One day just 365 apart was the lowest of lows and highest of highs for me. That day is July 30th.
Like so many as a kid, I looked at my dad as my hero. The man I looked up to and wanted to be like. Never in my mind did I imagine a day where he wouldn’t be there.
And then just like that July 30th, 2020, I woke up and my father was no longer there. In the early morning hours of that day, he had a heart attack while in bed watching tv.
Being the person that found him, was rough. Honestly, it’s hard to get that moment out of my head. Every thing that happened that day is in my head. The 911 call, calling Karina crying, my neighbor sitting with me as I waited for the cops to arrive, Karina’s cousin sitting with me to make sure I’d eat something. I recall every minute of that day.
And exactly one year later I recall every moment of that day too.
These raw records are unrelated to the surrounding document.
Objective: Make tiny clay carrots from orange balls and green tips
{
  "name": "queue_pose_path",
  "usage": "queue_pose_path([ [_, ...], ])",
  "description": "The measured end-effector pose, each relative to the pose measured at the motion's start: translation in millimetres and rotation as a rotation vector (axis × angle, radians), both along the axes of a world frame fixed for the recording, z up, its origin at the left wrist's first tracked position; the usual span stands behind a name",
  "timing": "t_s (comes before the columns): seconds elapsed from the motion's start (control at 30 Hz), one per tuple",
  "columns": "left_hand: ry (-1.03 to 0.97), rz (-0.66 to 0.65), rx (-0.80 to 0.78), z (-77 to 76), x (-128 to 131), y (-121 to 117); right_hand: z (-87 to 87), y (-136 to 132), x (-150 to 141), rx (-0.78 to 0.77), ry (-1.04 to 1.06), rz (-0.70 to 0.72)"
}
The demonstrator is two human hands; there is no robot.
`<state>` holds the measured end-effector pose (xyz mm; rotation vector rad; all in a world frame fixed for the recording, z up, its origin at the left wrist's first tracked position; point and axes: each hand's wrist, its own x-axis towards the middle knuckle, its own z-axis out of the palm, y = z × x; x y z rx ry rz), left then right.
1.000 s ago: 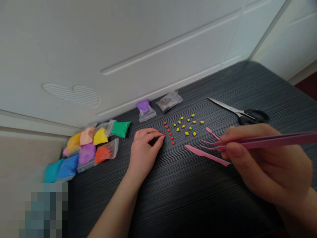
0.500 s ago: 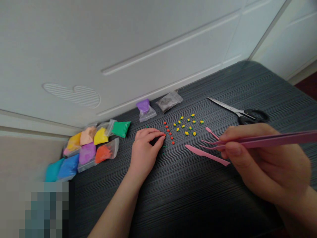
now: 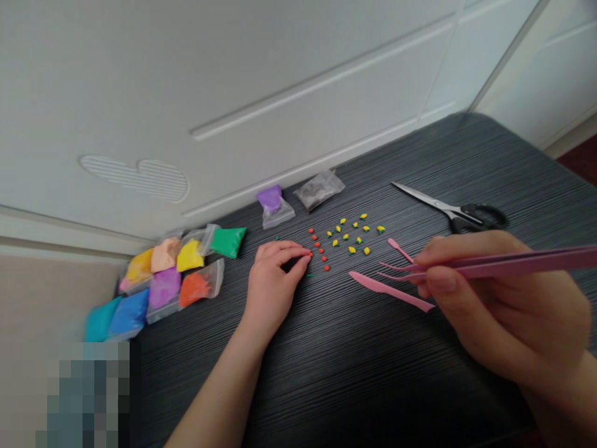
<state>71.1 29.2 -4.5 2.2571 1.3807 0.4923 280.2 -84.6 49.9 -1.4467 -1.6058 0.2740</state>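
Note:
My left hand (image 3: 277, 280) rests low on the table, thumb and forefinger pinched on a small orange-red clay ball (image 3: 311, 254). Just to its right, several similar orange-red balls (image 3: 321, 251) lie in a slanting row. Pink tweezers (image 3: 504, 264) are gripped in my right hand (image 3: 504, 305), their curved tips slightly apart, pointing left with nothing between them. Below those tips lies a pink clay knife (image 3: 389, 291). A second, thinner pink tool (image 3: 400, 249) is partly hidden by my right fingers. Beyond the row sit several tiny yellow pieces with green parts (image 3: 352, 250).
Black-handled scissors (image 3: 441, 204) lie at the right. Bags of coloured clay, among them a green one (image 3: 227, 241) and an orange one (image 3: 196, 287), crowd the left. A purple bag (image 3: 270, 199) and a grey bag (image 3: 319, 190) stand by the white wall panel (image 3: 303, 99).
Almost nothing differs. The view has shifted very slightly, and both hands keep their hold and place.

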Motion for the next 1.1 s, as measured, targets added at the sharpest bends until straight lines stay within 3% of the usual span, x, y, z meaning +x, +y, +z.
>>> queue_pose_path([
  [0.4, -0.017, 0.012, -0.020, -1.7, -1.5, 0.2, -1.8, 0.4, -1.7, 0.036, -0.021, -0.072],
  [0.6, -0.048, 0.001, -0.041, 0.7, -4.3, 2.4, -8.4, 7.8, 0.6, -0.076, -0.026, -0.044],
  [0.87, -0.068, -0.078, -0.182, 20.4, -38.3, -9.2, -23.3, 14.1, 2.2, -0.132, 0.046, -0.083],
  [1.1, -0.060, -0.128, -0.125, 15.8, -56.0, -32.0, -32.5, 17.6, -12.3, -0.135, 0.125, -0.050],
])
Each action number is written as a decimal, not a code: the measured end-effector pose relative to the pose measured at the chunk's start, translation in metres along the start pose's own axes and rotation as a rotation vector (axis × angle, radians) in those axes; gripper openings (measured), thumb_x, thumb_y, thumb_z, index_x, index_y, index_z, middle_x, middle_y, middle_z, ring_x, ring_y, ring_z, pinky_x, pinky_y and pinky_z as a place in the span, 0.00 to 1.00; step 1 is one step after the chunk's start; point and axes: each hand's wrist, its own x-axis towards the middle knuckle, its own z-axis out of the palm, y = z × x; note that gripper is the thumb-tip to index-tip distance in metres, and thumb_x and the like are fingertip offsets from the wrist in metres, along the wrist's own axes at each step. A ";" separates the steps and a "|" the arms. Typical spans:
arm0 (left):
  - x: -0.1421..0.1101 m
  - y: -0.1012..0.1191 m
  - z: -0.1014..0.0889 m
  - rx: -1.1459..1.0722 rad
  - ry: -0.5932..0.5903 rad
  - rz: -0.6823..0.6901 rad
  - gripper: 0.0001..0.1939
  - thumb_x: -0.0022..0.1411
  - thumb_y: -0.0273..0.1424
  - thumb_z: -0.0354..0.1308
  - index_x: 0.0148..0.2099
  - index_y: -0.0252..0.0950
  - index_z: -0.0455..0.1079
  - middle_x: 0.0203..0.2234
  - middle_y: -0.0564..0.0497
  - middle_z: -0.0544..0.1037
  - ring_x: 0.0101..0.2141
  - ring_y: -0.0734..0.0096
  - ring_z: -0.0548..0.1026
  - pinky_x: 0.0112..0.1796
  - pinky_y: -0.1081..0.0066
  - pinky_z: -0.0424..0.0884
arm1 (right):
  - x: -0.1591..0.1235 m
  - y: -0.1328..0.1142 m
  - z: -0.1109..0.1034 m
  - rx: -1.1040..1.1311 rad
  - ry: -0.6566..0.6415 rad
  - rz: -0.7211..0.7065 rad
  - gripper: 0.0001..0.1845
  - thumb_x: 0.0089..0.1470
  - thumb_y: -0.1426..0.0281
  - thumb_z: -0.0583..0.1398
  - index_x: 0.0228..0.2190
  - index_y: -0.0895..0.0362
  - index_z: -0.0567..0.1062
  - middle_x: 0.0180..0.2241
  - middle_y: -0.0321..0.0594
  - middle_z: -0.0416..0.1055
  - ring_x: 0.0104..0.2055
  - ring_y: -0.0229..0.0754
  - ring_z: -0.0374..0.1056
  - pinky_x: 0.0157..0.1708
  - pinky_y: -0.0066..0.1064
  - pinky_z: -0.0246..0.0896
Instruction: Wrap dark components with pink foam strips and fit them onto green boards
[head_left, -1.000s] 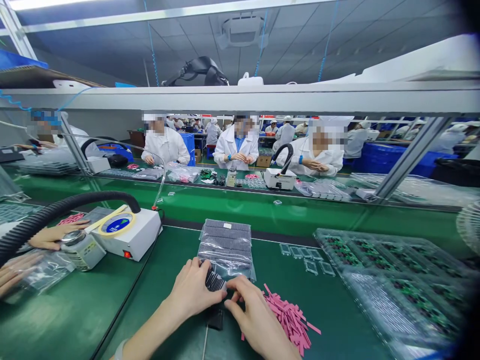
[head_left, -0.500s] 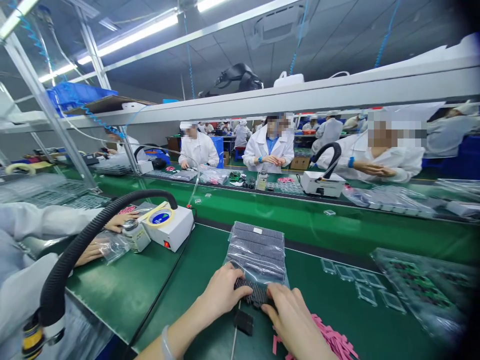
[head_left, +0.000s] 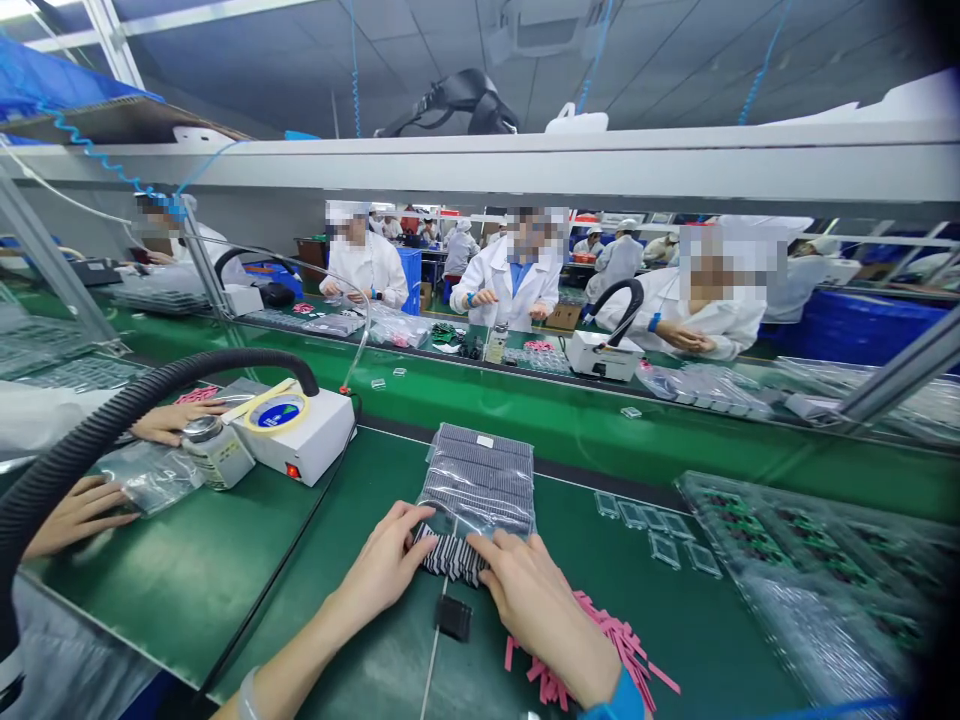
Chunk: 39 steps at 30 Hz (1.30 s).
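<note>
A row of thin black-and-white pieces [head_left: 453, 558] stands on edge on the green bench, fanned slightly apart. My left hand [head_left: 384, 556] has its thumb and fingers closed about the left end of this row. At the right end, my right hand [head_left: 525, 585] presses with thumb and forefinger. Just beyond lies a clear plastic bag [head_left: 484, 475] with several packed rows of similar grey pieces. One dark square piece [head_left: 454, 618] lies flat on the bench nearer to me. Pink strips [head_left: 619, 645] are heaped beside and partly under my right forearm.
Left stand a white box [head_left: 311, 440] with a tape roll [head_left: 277, 410] on it, a bottle [head_left: 217, 452] and a black hose [head_left: 172, 385]. A co-worker's hands [head_left: 82, 515] are by a clear bag. Clear frames [head_left: 664, 548] and trays [head_left: 787, 545] lie right.
The view has turned right and down. The row of pieces now shows white between its dark edges and looks more fanned out. Both hands stay at its ends.
</note>
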 end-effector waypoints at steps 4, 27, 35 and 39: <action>-0.009 -0.006 -0.011 0.003 -0.005 -0.015 0.23 0.66 0.43 0.49 0.58 0.38 0.66 0.47 0.47 0.67 0.36 0.71 0.69 0.43 0.68 0.67 | 0.002 0.001 -0.001 0.025 -0.013 -0.027 0.24 0.63 0.71 0.52 0.59 0.48 0.63 0.48 0.41 0.65 0.44 0.44 0.62 0.48 0.39 0.54; -0.019 -0.022 -0.020 -0.090 0.021 -0.020 0.22 0.57 0.28 0.59 0.55 0.43 0.70 0.55 0.49 0.66 0.53 0.65 0.69 0.56 0.65 0.65 | -0.020 0.059 -0.014 0.410 -0.010 0.030 0.26 0.64 0.51 0.47 0.60 0.41 0.62 0.50 0.38 0.66 0.46 0.40 0.65 0.42 0.29 0.63; 0.018 -0.029 -0.037 -0.198 0.067 -0.042 0.21 0.61 0.43 0.55 0.49 0.35 0.72 0.49 0.44 0.70 0.49 0.63 0.71 0.49 0.64 0.70 | -0.014 0.145 0.009 0.813 0.235 0.232 0.36 0.51 0.46 0.55 0.49 0.62 0.73 0.38 0.46 0.72 0.39 0.38 0.69 0.35 0.23 0.64; 0.029 -0.028 -0.032 -0.202 0.071 -0.042 0.21 0.60 0.44 0.56 0.49 0.35 0.72 0.49 0.44 0.70 0.49 0.62 0.71 0.49 0.63 0.70 | -0.021 0.153 0.020 0.926 0.331 0.292 0.36 0.48 0.46 0.57 0.45 0.64 0.75 0.35 0.46 0.73 0.36 0.37 0.69 0.32 0.22 0.63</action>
It was the day Karina and I found ourselves at the Clark Country Courthouse in Las Vegas getting married.
Nobody has ever asked why, but I feel like it is a question they probably want to ask.
Why the 30th of all days?
The answer is pretty simple and it has to do with the week before my dad’s passing.
Six days prior to his passing my dad was released from the hospital following a major heart attack that landed in the hospital for weeks. One day within those 6 days I returned home from work and found my dad on the back patio playing a game on his phone. I sat with him, and the conversation of life came up. Those weeks in the hospital I could tell scared him. He mentioned there were only two things in life he wanted before it was all over. 1. To see Karina and I get married 2. Was to be a grandfather. I didn’t think a ton of that talk at the time. Though days later I did as I wondered if my dad knew his time left was limited.
Some 11 months later, when Karina decided to tie the knot. I suggested a day… July 30th. Let’s celebrate his life and wish by doing it then.
Just post kidney transplant we were in no shape to fly, but we did. We flew to Vegas, where I grew up went into the courthouse, and then in a small rain shower walked to a chapel on Freemont Street. Karina, I, and her roommate David as he was our witness.
“Is this really happening?” I think that was the thought we all had. Karina because her parents weren’t there. Me because I wasn’t sure I’d make it to that day after the struggles I had over the past year. And that moment for David was when they handed him actual legal paperwork to sign.
July 30th is a significant day in my head now. Because it’s the day one journey ended and a year later a new journey began.
I think some people might think it was a weird thing for us to do it of all days then, and maybe it was. Though, if I had the opportunity to do it all over again, I wouldn’t change a thing.
I know we did it the right way by him. He wouldn’t have wanted us to be sad. So today I raise a glass to him and to my wife. May July 30th always be what it will be… The lowest of lows, followed by the highest of highs.